I avoided Spelljammer, Dark Sun and Planescape for similar reasons -- they looked too far removed from baseline D&D for me to feel comfortable making them my own. I didn't use FR as a setting, either, but I could steal lots of it for my own games. I played in the Known World, but becasue I was a BECMI player all the way up to Immortals. The only AD&D setting that I full embraced was Dragonlance.
 

The OA hardcover was covered in one of the first posts. It sold bery well compared to the 90's stuff, but less than GH, FR or DL.
Yeah, that makes sense. It was a pretty solid offering in a lot of ways, despite some serious flaws in how it presented non-Japanese stuff (in particular, I know people have other beefs with it for various reasons which I'm definitely not claiming are OK).
 

Jer

Legend
Supporter
Usually I’m fine being wrong. But dang this one kinda stings. Just a tiny bit.
Keep in mind that these numbers represent TSR failing to find an audience for what they were publishing. Most of that is on TSR spiraling into bankruptcy rather than any fault in the material itself. There's a trend through the 90s that can be explained by TSR just shedding customers willing to buy their stuff with each year that passes.
 


Parmandur

Book-Friend
Keep in mind that these numbers represent TSR failing to find an audience for what they were publishing. Most of that is on TSR spiraling into bankruptcy rather than any fault in the material itself. There's a trend through the 90s that can be explained by TSR just shedding customers willing to buy their stuff with each year that passes.
Well, it's a weird situation where TSR's financial practices demanded a constant firehouse of product, which means needing to constantly push the boundaries. The creative side dealt with this very well, constantly finding new and more out there stuff to explore...but the audience shrinks the farther out you get, and the firehouse release strategy actually discourages sales. The 5E slow and steady approach has really worked to grow the audience over time, organically.
 


G

Guest 7034872

Guest
That’s really funny to me. Despite all the nose-in-the-air nonsense a lot of Planescape fans did and looking down at Spelljammer...Spelljammer actually outsold Planescape.
Planescape fans looked down their noses at Spelljammer?? Huh. I'm a big fan of Planescape if only because I'm a big fan of the planes and of finding some way to allow players to travel across them, but smirking at other people's fun has never made sense to me.

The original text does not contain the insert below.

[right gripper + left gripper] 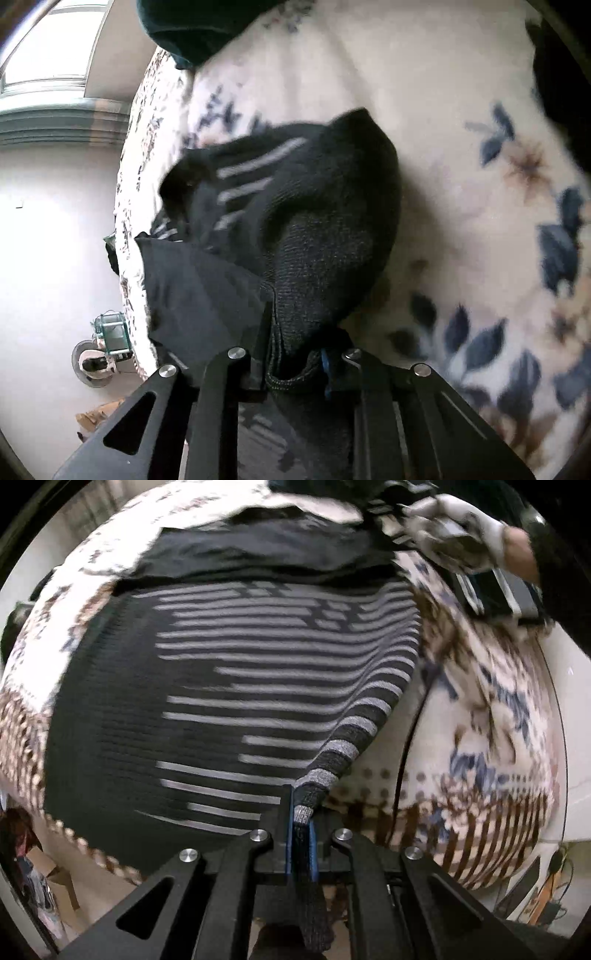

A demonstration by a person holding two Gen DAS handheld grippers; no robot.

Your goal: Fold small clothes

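In the left wrist view, the left gripper (pixel 301 825) is clamped on a corner of a black knitted garment (pixel 207 686) with grey stripes; the knit is pinched between the two blue-padded fingers (pixel 313 843) and a strip of it hangs down behind them. From that corner the garment stretches up and away, spread wide over a cream blanket (pixel 491 716) with blue and brown flowers and a brown striped border. A plain black cloth (pixel 258 554) lies beyond the striped knit, touching its far edge. At the upper right a hand in a white glove (pixel 458 531) holds the other gripper, whose dark body shows just beside the glove; this part is blurred. A pale floor (pixel 576 738) shows at the right past the blanket's edge. In the right wrist view, the right gripper (pixel 291 363) is closed on the same black garment (pixel 325 229), which bunches up in a rounded heap just ahead of the fingers, a few grey stripes showing on its left side. A smoother black cloth (pixel 195 291) sits against the heap at the left. Both rest on the flowered blanket (pixel 461 184), and a dark green cloth (pixel 192 26) lies at the top edge. To the left are a pale floor (pixel 44 258) and a window (pixel 48 44).
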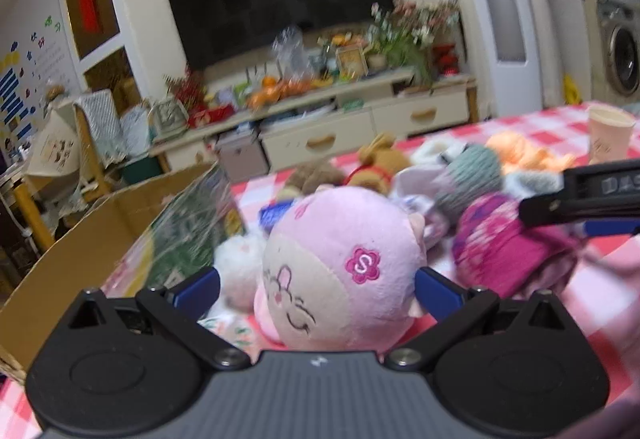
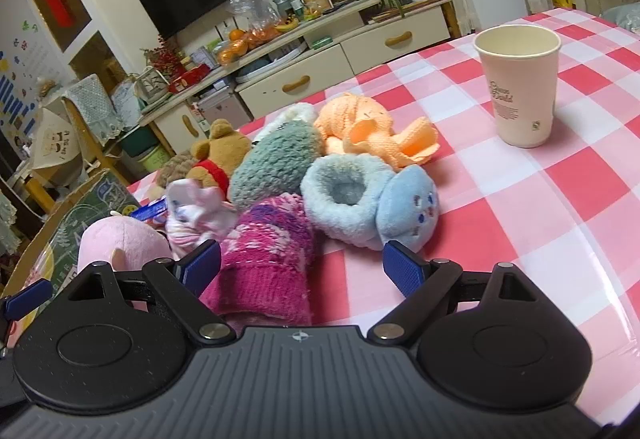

A: "My kind of weird is the only respectable weird; yours is just Hamsters in Space." >chuckles snottily<
Me: "And Hamsters in Space is bad because...???" (Actually, the more I look at that description, the more I like it.)
 

Planescape and Spelljammer, and I know this will sound more pretentious than it is but this is still a pretentious statement, were in no way mainstream ideas in the past, and were much more likely to resound with people who would write in one of their top 3 traits "creative." Or, in other words, a lot of people who were happy with the "box" of standard D&D were very unlikely to care about hyper-niche D&D, even if it still had elves and dwarves and what not in it. In fact, this seems to also prove that having elves and dwarves in Dark Sun really didn't help it all that much, if at all.

Meanwhile, people who prefer to approach D&D as a canvas for a lot of weird ideas they have or similar concepts likely resonated very strongly with the non-trad settings of Planescape, Spelljammer, and Dark Sun. These "outside the box" fantasy ideas showed them more ways to do things they had never imagined, whereas most consumers (and I'm pulling this all straight out of my ass) likely are just happy making stories/experiences with just the tools given, no more and no less.

I am not saying either crowd is better than the other, but this is what the data + so many people's unique perspectives seems to be telling me.

That said, still surprised that Spelljammer outsold Planescape. Kind of makes sense though. Fantasy -> Space -> Weird Mysticism probably tracks to how mainstream tastes are in movies, shows, books, comics, etc too.